Che spettacolo, l’altro pomeriggio, ai giardinetti di via Morgagni, dietro l’incasinatissimo corso Buenos Aires. Al “compagno” Beppe Sala, candidato del Pd renziano come sindaco di Milano, è toccato esibirsi tra i vecchietti su un campo di bocce, sforzandosi di assumere le movenze giuste e il tocco di fino. Una mossa pop per provare a cancellare gli scivoloni dei giorni precedenti sulla casa in Engadina, dimenticata nella dichiarazione pre-candidatura, e sulla villa in Liguria ristrutturata con modalità discutibili. Ma anche una scelta, quella delle bocce, per marcare la differenza con la cruda metafora di Matteo Renzi, per il quale “vincere a Milano è un calcio di rigore”. A Mister Expo quella frase non è piaciuta e non ne ha fatto mistero, affermando che “i calci di rigore sono un elemento fondamentale del calcio, ma io non ne sono un entusiasta.
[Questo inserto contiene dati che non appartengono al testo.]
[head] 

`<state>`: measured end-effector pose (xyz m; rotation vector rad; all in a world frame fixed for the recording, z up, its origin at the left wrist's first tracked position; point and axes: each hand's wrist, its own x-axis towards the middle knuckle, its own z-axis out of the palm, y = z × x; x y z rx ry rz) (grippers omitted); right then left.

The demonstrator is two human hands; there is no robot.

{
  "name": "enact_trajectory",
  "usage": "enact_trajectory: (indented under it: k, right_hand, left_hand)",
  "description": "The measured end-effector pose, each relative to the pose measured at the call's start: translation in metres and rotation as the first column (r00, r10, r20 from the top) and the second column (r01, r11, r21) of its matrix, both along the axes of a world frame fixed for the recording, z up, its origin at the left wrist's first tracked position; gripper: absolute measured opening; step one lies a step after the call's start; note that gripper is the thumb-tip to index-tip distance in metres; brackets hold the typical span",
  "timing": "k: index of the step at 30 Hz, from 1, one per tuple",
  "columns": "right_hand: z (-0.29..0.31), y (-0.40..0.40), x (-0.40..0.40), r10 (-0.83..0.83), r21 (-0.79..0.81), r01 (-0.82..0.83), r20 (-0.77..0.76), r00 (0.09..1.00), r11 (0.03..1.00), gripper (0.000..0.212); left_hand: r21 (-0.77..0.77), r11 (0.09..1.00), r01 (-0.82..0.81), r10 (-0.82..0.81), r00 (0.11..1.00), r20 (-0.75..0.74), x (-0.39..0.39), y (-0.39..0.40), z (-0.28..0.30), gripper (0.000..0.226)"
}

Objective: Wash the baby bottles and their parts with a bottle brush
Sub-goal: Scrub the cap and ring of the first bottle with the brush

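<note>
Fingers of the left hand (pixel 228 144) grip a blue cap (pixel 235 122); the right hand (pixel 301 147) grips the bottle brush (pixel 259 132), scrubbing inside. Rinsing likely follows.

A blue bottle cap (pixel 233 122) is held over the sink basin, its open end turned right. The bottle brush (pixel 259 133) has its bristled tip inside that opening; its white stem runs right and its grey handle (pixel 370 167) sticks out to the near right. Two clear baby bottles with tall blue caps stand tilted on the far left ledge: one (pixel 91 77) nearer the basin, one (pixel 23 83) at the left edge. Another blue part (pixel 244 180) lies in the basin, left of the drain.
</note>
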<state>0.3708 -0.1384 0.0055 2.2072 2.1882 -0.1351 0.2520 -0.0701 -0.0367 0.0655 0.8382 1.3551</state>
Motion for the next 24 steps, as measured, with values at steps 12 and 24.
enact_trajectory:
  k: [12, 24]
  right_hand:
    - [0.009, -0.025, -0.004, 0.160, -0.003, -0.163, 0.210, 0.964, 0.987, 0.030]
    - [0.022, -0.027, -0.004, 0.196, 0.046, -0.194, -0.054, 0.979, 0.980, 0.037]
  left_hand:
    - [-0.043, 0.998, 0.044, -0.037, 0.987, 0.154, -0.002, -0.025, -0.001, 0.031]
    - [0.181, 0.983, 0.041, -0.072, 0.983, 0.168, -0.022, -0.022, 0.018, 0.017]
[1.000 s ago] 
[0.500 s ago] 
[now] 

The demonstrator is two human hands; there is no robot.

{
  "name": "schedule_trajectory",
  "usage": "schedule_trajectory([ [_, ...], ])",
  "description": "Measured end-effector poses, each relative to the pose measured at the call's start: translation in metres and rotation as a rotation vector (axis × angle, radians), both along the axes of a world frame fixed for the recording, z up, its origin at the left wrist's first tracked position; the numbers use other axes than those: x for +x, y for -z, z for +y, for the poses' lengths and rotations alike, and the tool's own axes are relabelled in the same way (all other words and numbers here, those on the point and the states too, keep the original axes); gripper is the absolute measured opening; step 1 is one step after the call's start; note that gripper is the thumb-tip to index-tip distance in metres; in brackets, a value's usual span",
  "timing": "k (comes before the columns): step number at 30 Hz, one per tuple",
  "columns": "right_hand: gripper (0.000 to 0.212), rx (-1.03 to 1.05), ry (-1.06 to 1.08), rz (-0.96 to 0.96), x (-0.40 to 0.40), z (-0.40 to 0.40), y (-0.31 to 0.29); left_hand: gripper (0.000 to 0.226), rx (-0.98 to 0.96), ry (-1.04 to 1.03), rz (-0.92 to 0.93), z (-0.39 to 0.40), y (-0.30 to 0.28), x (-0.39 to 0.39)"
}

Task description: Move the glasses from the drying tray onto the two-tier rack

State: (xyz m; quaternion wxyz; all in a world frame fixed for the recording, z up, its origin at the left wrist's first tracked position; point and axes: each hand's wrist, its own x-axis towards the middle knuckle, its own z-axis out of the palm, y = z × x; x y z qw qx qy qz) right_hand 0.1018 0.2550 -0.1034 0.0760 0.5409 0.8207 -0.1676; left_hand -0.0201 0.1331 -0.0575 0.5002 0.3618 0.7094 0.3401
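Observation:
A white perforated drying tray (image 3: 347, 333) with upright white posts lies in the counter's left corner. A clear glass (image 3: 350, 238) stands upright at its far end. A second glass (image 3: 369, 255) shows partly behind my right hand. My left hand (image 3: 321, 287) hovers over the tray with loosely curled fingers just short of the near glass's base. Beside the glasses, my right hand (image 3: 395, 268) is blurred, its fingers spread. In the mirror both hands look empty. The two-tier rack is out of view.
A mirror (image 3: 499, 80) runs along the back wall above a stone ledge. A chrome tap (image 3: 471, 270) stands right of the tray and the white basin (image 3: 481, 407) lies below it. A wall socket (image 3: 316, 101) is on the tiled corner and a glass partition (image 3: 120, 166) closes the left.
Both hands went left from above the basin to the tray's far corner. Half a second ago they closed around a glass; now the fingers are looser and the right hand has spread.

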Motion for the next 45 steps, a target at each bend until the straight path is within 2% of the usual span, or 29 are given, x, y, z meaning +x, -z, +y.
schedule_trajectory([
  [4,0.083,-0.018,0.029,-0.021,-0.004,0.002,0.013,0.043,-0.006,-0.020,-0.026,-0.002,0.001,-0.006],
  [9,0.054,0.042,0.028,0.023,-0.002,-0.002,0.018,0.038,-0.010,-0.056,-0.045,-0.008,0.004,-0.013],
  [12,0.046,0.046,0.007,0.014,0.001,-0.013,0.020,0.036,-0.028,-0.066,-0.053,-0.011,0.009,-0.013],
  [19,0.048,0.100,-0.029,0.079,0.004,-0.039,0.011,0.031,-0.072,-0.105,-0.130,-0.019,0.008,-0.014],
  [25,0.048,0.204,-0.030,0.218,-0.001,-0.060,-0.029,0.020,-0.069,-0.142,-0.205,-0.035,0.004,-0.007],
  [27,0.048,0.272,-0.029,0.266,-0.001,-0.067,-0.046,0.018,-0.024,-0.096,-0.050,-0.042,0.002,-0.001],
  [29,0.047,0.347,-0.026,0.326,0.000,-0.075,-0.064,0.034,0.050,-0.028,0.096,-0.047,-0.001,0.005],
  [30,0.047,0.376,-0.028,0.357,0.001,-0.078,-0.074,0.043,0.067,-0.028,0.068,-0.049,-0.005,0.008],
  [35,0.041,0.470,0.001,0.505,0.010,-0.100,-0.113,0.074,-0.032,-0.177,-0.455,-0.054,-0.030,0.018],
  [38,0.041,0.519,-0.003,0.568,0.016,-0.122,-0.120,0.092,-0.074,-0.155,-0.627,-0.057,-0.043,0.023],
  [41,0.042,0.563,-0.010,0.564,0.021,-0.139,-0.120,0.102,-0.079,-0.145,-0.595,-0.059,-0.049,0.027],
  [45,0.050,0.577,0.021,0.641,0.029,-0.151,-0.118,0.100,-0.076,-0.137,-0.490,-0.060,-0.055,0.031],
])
Io comunque non ho bisogno di essere responsabilizzato perchè mi responsabilizzo da solo”. Insomma, per Sala è inutile che l’uomo di Palazzo Chigi gli metta pressione.
Due gemelli a Milano
Del resto nel Giglio Magico gira una battuta maligna, attribuita a Renzi: “Ma questo Parisi non potevamo candidarlo noi?” Il fatto è che Stefano Parisi, il candidato di un centrodestra stranamente unificato, va forte nei sondaggi e potrebbe dimostrarsi un avversario ben più ostico del previsto. Come Sala è un manager e come Sala ha fatto il direttore generale del Comune (con Gabriele Albertini sindaco). Inoltre, prima di approdare al privato con Fastweb, ha lavorato per la Cgil e ha militato nel partito socialista. La campagna l’ha impostata sul calo delle tasse comunali, sulla vendita delle partecipate, sulla sicurezza e sull’immigrazione, ma senza i toni di Matteo Salvini. Sala invece ha faticato perchè non poteva promettere chissà quali cambiamenti rispetto a Giuliano Pisapia, che lo sostiene. E a turbare il “rigorista” di Renzi ci sono anche le alleanze per i ballottaggi. Basilio Rizzo, candidato della sinistra, lascia poche speranze: “Se uno dice che vuole vendere le partecipazioni, che vota sì al referendum e non dà garanzie su politiche a favore dei cittadini meno ricchi, è complicato trovare un terreno di accordo”.